OTTAWA - Opposition critics blasted Foreign Affairs Minister Lawrence Cannon Monday for saying that the government will "implement" an agreement between U.S. military prosecutors and Omar Khadr's lawyers that calls for his repatriation to Canada in one year.

OTTAWA - Opposition critics blasted Foreign Affairs Minister Lawrence Cannon Monday for saying that the government will "implement" an agreement between U.S. military prosecutors and Omar Khadr's lawyers that calls for his repatriation to Canada in one year.

Cannon did not offer additional details on how the government would treat the controversial case if Khadr actually files an application to come back to Canada.

"The U.S. government agreed to have Khadr come back to Canada and we will implement the agreement that was reached between Mr. Khadr and the government of the United States," Cannon told the House of Commons in French.

"We will implement the agreement and we will ensure this agreement between the U.S. government (and) Omar Khadr is followed up on."

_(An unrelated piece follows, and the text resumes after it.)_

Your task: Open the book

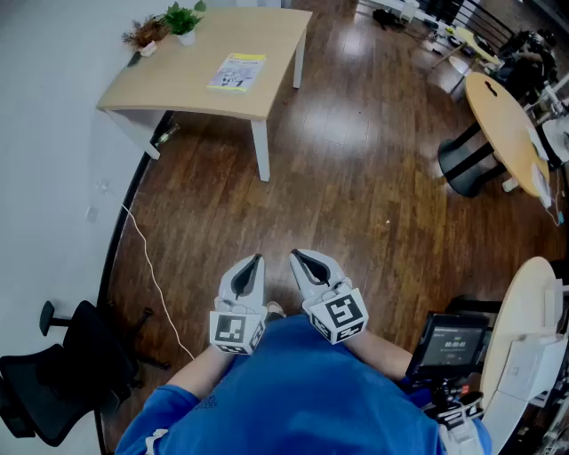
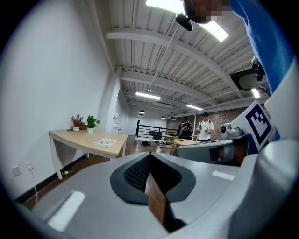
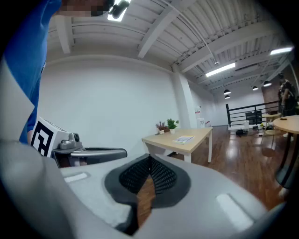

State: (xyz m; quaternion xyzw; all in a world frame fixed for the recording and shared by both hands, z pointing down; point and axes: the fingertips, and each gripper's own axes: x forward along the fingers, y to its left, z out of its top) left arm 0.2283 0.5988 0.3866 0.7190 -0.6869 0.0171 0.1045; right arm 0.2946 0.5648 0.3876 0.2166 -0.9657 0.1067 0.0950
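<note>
Ahead, book and plants share the table.

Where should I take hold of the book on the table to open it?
Probably the top cover's free edge, opposite the spine; which side that is looks too small to tell. The book lies flat, cover up, near the front edge of the table, so come in low from there, pinching only the cover.

A blue short-sleeved shirt is worn; the grey, black-padded left gripper and right gripper are fitted with black-and-white marker cubes.
</note>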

Cannon maintained that the Canadian government was not involved in Khadr's plea deal, reiterating his government's line that it was a matter between the 24-year-old Toronto man and the U.S. government.

That position continued to draw sharp criticism from federal opposition parties over the government's handling of the only Canadian and last Western national to be held at the infamous U.S. military prison at Guantanamo Bay, Cuba.

NDP MP Wayne Marston said he hoped the government keeps its word and allows Khadr to return to Canada.

"I just don't understand why the minister keeps ducking and dodging on this issue. This is cut and dried ... Mr. Khadr has been convicted," Marston told reporters. "So all we can do at this point is proceed with this deal as it has been put together by the United States and Mr. Khadr's legal team."

Liberal MP Ujjal Dosanjh said it isn't credible for the government to continue to insist it was not in discussions with the U.S. government leading up to Sunday's resolution of the case.

"Now, we know obviously it was talking to the United States government all of the time. Why did the government continue to mislead Canadians, the media and the House of Commons?" Dosanjh asked in the Commons.

Cannon replied that the chief prosecutor of the tribunal has said that the agreement was between the U.S. government and the defence.

Khadr, born in Toronto to a family tied to Osama bin Laden and al-Qaida, was sentenced Sunday to eight years for war crimes in accordance with a plea agreement, even though a military jury called for 40 more years behind bars.

The pre-trial deal also calls for Khadr to serve one more year in U.S. custody, after which he can apply to transfer to Canada to serve out the balance of his sentence under Canadian terms.

Khadr pleaded guilty to killing a U.S. Army medic, admitting he threw a grenade at the end of a fire fight in Afghanistan in July 2002. He was only 15 at the time, and human rights groups and other critics contend he was a child soldier and should never have faced the U.S. military tribunal.

Opposition parties in Canada have lambasted the Conservatives for not actively seeking Khadr's repatriation after other countries, such as Australia and Britain, sought to have their nationals brought back from Guantanamo.

Diplomatic notes between Washington and Ottawa released Sunday showed the U.S. would support the transfer, and that Canada would look on it "favourably."